Sasi Pillay, vice-président des services de technologie de l'information et directeur de l'information à l'Université de l'État de Washington, déclare que lui et son équipe organisent un mois annuel de sensibilisation à la cybersécurité et ont cherché à créer une «culture de cybersensibilisation» générale pour lutter contre le phishing - le numéro de l'université un problème de cybersécurité. "Éduquer nos clients en termes d'informatique sécurisée apporte l'un des plus grands retours sur investissement", déclare Pillay.
Bien que les stratégies énumérées ci-dessus ne soient pas exhaustives et puissent ne pas empêcher toutes les attaques, elles représentent des étapes relativement simples qui peuvent apporter des avantages significatifs dans la lutte de l'enseignement supérieur contre les cybermenaces potentielles.
Les clés d'un avenir sûr
Comprendre les vulnérabilités, le fonctionnement des cyberattaques courantes et la manière de prévenir ces attaques est fondamental pour créer un avenir plus sûr et financièrement stable pour l'enseignement supérieur. Pourtant, les cybermenaces évoluent constamment, et rien ne garantit que les menaces auxquelles nous sommes confrontés aujourd'hui (et les stratégies pour les atténuer) ressembleront à celles de demain.
Pour Sasi Pillay, la solution à long terme à la cybersécurité doit inclure des changements fondamentaux dans la façon dont les logiciels sont écrits et conçus.
« Mon rêve, ma vision à long terme, est de pouvoir faire de l'informatique sécurisée dans un environnement compromis », déclare Pillay. "Ce que nous devons faire, c'est changer considérablement la façon dont nous écrivons des logiciels aujourd'hui. Le développement de logiciels doit être renforcé afin que les gens prennent en compte les risques et les expositions en matière de sécurité. »
Une autre clé pour relever les futurs défis de la cybersécurité, mentionnée brièvement dans cet article, est d'employer une équipe solide et stable d'experts sur le terrain. C'est bien sûr plus facile à dire qu'à faire, car les budgets des universités sont serrés et les talents se font rares. Pourtant, il existe plusieurs façons de contourner ce problème, y compris l'embauche d'experts indépendants et ceux qui souhaitent travailler à distance.

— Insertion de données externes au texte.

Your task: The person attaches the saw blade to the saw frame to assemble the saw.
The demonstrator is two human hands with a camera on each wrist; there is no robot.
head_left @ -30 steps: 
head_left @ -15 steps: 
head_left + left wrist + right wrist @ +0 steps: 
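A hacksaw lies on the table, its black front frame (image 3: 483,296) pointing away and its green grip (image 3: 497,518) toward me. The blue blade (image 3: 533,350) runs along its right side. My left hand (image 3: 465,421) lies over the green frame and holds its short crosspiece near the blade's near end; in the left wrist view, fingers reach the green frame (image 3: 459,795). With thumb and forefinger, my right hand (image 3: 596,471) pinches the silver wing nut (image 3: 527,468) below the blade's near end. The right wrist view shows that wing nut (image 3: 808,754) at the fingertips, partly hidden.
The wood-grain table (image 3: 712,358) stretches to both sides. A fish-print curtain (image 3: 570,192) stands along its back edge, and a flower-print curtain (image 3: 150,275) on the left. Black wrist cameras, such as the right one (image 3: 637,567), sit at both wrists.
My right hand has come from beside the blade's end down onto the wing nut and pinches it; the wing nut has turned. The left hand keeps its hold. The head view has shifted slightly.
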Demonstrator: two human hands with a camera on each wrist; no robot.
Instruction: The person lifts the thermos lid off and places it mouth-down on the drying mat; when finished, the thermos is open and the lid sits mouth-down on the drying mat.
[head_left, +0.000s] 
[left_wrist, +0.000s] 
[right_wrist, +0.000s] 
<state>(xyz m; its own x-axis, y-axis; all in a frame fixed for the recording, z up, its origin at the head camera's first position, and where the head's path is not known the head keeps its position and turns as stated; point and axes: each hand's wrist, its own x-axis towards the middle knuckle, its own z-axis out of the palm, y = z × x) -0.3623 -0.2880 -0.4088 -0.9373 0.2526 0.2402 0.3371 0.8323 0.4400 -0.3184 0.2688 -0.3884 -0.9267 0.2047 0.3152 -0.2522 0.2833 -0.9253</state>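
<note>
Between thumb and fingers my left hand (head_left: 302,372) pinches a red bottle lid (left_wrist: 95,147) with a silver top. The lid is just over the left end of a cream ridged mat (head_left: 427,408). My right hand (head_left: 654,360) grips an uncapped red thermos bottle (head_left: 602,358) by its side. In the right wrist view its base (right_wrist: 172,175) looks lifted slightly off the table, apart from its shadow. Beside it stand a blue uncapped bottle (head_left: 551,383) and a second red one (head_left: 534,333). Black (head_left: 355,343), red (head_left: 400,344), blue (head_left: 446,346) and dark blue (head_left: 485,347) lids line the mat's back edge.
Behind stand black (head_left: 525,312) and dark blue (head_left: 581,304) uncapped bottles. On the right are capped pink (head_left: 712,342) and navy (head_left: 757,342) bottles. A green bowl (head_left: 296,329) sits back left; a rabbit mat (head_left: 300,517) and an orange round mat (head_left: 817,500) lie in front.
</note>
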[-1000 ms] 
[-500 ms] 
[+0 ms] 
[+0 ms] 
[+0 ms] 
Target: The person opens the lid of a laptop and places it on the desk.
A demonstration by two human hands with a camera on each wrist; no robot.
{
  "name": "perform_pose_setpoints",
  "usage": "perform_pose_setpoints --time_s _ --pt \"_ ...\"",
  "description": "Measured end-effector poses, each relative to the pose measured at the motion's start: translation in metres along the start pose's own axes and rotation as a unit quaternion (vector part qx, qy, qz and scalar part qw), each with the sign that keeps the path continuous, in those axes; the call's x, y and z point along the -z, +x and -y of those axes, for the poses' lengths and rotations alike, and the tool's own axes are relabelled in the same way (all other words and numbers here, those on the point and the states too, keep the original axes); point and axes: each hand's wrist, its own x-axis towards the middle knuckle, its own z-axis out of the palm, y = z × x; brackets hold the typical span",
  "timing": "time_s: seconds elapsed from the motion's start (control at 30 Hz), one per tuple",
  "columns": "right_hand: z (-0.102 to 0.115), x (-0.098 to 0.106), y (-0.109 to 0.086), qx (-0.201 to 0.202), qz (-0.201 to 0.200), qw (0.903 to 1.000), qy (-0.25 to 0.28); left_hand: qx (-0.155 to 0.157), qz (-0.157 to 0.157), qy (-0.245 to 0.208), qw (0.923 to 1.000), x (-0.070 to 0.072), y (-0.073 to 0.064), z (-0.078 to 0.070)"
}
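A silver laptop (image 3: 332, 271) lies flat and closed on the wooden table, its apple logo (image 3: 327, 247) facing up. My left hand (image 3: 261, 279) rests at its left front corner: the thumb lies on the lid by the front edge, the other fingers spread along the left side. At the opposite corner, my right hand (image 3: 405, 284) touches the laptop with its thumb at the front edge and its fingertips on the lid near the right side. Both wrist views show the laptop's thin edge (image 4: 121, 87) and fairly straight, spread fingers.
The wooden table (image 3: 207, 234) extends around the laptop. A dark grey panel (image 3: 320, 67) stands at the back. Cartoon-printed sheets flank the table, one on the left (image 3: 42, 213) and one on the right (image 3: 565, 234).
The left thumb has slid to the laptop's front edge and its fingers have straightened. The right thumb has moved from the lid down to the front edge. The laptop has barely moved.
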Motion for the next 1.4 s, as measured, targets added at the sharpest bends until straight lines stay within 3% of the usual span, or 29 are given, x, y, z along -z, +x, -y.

Bien que les défis en matière de cybersécurité auxquels est confronté l'enseignement supérieur soient importants et que le coût de leur résolution soit élevé, les risques financiers et de réputation potentiels liés à une défense insuffisante sont probablement encore plus élevés. Les établissements de l'ensemble du paysage de l'enseignement supérieur peuvent constater que des solutions de cybersécurité efficaces peuvent finalement s'autofinancer.